After exploring and analyzing the data, please:

1. Recommend a Driver's Lifetime Value (i.e., the value of a driver to Lyft over the entire
projected lifetime of a driver).

2. Please answer the following questions:

    * What are the main factors that affect a driver's lifetime value? 
    * What is the average projected lifetime of a driver? That is, once a driver is
    onboarded, how long do they typically continue driving with Lyft? 
    * Do all drivers act alike? Are there specific segments of drivers that generate more
    value for Lyft than the average driver?
    * What actionable recommendations are there for the business?
    
3. Prepare and submit a writeup of your findings for consumption by a cross-functional audience.

Here is an overview of the event types:
1. requested_at passenger requested a ride
2. accepted_at driver accepted a passenger request
3. arrived_at driver arrived at pickup point
4. picked_up_at driver picked up the passenger
5. dropped_off_at driver dropped off a passenger at destination

You can make the following assumptions about the Lyft rate card:

    * Base Fare 2.00
    * Cost per Mile 1.15
    * Cost per Minute 0.22
    * Service Fee 1.75
    * Minimum Fare 5.00
    * Maximum Fare 400.00

### Summary:
It's a pretty standard dataset, where the goal is a regression problem in the form of estimating a driver's lifetime value (DLV). In addition, we need to come up with answers to: i) the main factors that affect DLV, ii) average DLV (how long do they stay w/ lyft), and iii) driver's behavior distribution (e.g. outlier detection, or clustering analysis) and iv) actionable recommendations.

### Ideas:
1. Create Lyft-rate object for easy-usage of lyft rate on card
2. Seems like the DLV can be tackled in orders of increasing complexity: i) take the average on_boarded time, until the very last ride available and average over all drivers (Naive soln), ii) CV linear regression based on features, define Y as onboarded_time - last_ride, iii) more complex CV regressions (e.g.

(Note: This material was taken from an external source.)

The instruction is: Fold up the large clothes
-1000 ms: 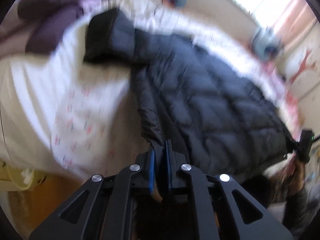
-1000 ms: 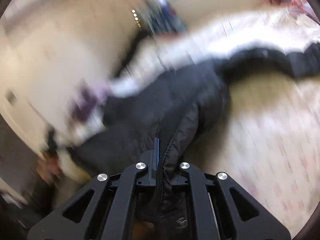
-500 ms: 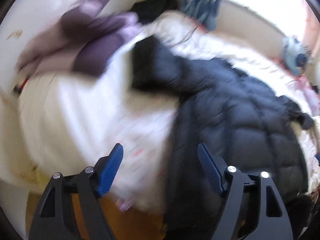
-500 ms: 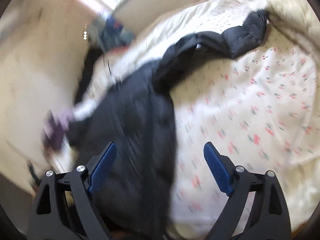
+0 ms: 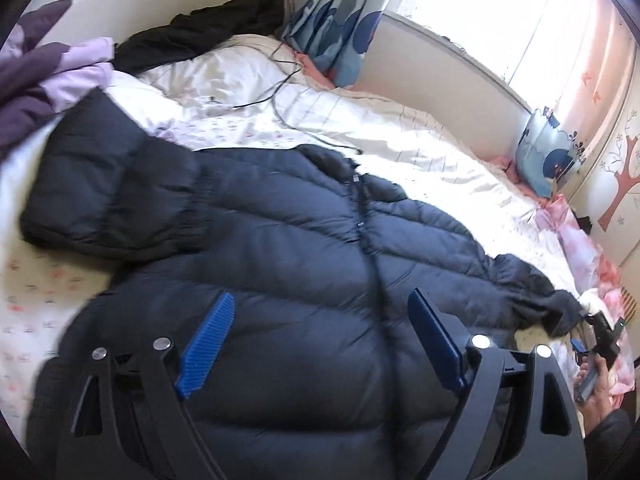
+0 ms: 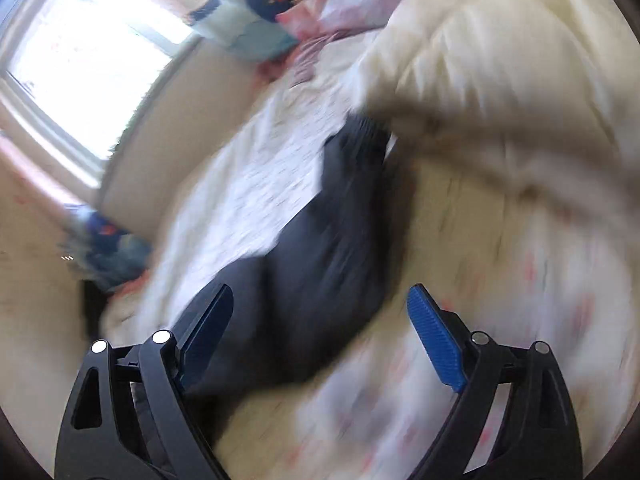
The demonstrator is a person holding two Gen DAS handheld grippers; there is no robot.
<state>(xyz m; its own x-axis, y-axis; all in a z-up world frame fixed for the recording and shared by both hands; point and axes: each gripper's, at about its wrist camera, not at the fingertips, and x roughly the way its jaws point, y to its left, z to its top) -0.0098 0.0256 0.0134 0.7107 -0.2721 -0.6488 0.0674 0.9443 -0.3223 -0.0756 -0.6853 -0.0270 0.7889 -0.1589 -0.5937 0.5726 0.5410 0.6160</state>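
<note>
- The dark navy quilted puffer jacket [image 5: 304, 240] lies spread on the white floral-print bed sheet [image 5: 48, 280], zipper up, one sleeve folded over at the left.
- The left gripper [image 5: 320, 340] hovers above the jacket's lower body, jaws just opened wide, gripping nothing.
- The right gripper [image 6: 320, 332], blurred, hangs over the other sleeve, jaws spread, empty.

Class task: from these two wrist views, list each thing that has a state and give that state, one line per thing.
Puffer jacket: spread flat on the bed, zipped shut, not yet folded, held by neither gripper.
Left gripper: jaws open, just been opening, above the jacket, gripping nothing.
Right gripper: jaws open, gripping nothing.
Black cable: lying loose across the bed.
Curtain: drawn aside.
</note>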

RF)
3. Clustering seems straightforward. Need to identify the most profitable driver segment for lyft, and attributes available in dataset corresponding to them.

# DLV Conceptual Ideas:
1. ride type (mileage vs time): [X]
    * compute % (i.e. ratio) of total preservice/base fare of mileage, and time
2. onboard_time: [x]
    * compute time between onboard, and first ride
    * compute time between first ride and last ride

## Not Done Yet:
1. Longer the driver is w/ a comp -> generally more value
    - weight longer time they're w/ company
    - assuming riders don't drop out
        -> figure out if "drivers even dropped out". How to define this.
    -> multiple functions of time, for an "estimated" value. (maybe define 2-5), for us to go off of
    -> duration between onboard and first ride 
    -> duration between first ride and last ride
    
2. The more incompleted rides, the worse
    -> requested, but canceled
    -> accepted, but canceled
    -> arrived at, but canceled
    -> picked up at, but canceled
    
3. The more completed rides "in general, the better
    -> all 5 from same ride id, -> mark rides completed, or not column

4. Type of ride - timely, versus long-distance
    -> ratio of distance to cost vs duration to the cost
    
5. Time of day - earlymorning, morning, afternoon, evening, late-evening
    -> 
    
6. Time of week - weekday, weekend, friday night?
    ->

7. Week of month? 1-4
    
8. PrimeTime dependence?
    - driver's frequency of primetime per week, per month
    - driver's amount of primetimes overall / the total amount of time spent

9. Adding data columns:
    - number max fares per driver
    - driver's correlation/dependence on distance = average of the "type of ride"
    - 

# Categorizations of Drivers
1. Full time / parttime / other?

2. high frequency, or consistent?
    - driving all the time, or driving only on certain days of the week


In [12]:
# Necessary libs
import os
import numpy as np
import pandas as pd
import scipy
import sklearn

# Plotting
import matplotlib as mpl
import matplotlib.pyplot as plt
import seaborn as sns
import dabest

# custom libs
import sys
sys.path.append("../")
from src.data.rider import Fare, Ride

# Import magic commands for jupyter notebook 
# - autoreloading a module
# - profiling functions for memory usage and scripts
%load_ext autoreload
%autoreload 2

The autoreload extension is already loaded. To reload it, use:
  %reload_ext autoreload


## 1. Load in Data - DataFrame

In [15]:
datadir = "../data/raw/"
rideid_fpath = os.path.join(datadir, "ride_ids.csv")
driveid_fpath = os.path.join(datadir, "driver_ids.csv")
ridetime_fpath = os.path.join(datadir, "ride_timestamps.csv")
                              
ride_df = pd.read_csv(rideid_fpath)
drive_df = pd.read_csv(driveid_fpath)
time_df = pd.read_csv(ridetime_fpath)

print(os.listdir(datadir))

['.gitkeep', 'ride_timestamps.csv', 'driver_ids.csv', 'ride_ids.csv']


In [16]:
display(ride_df.head())
display(drive_df.head())
display(time_df.head())

print("The size of the dataframes are: ", ride_df.shape, drive_df.shape, time_df.shape)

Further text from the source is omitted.